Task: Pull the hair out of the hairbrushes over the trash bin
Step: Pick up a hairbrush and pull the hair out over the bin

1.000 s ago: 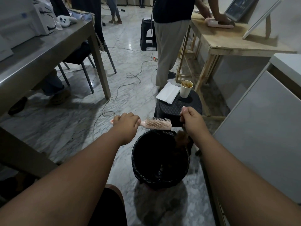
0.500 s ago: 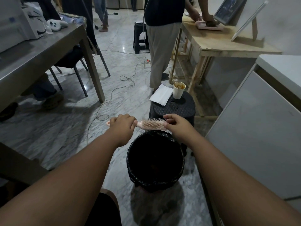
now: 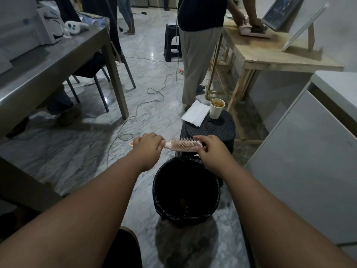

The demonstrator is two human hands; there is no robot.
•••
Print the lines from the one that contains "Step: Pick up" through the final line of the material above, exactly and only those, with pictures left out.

- Solution to the exercise:
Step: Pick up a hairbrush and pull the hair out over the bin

1.000 s ago: 
0.500 s ago: 
now: 

The demonstrator is two human hands; there is no robot.

No more output is needed for this exercise.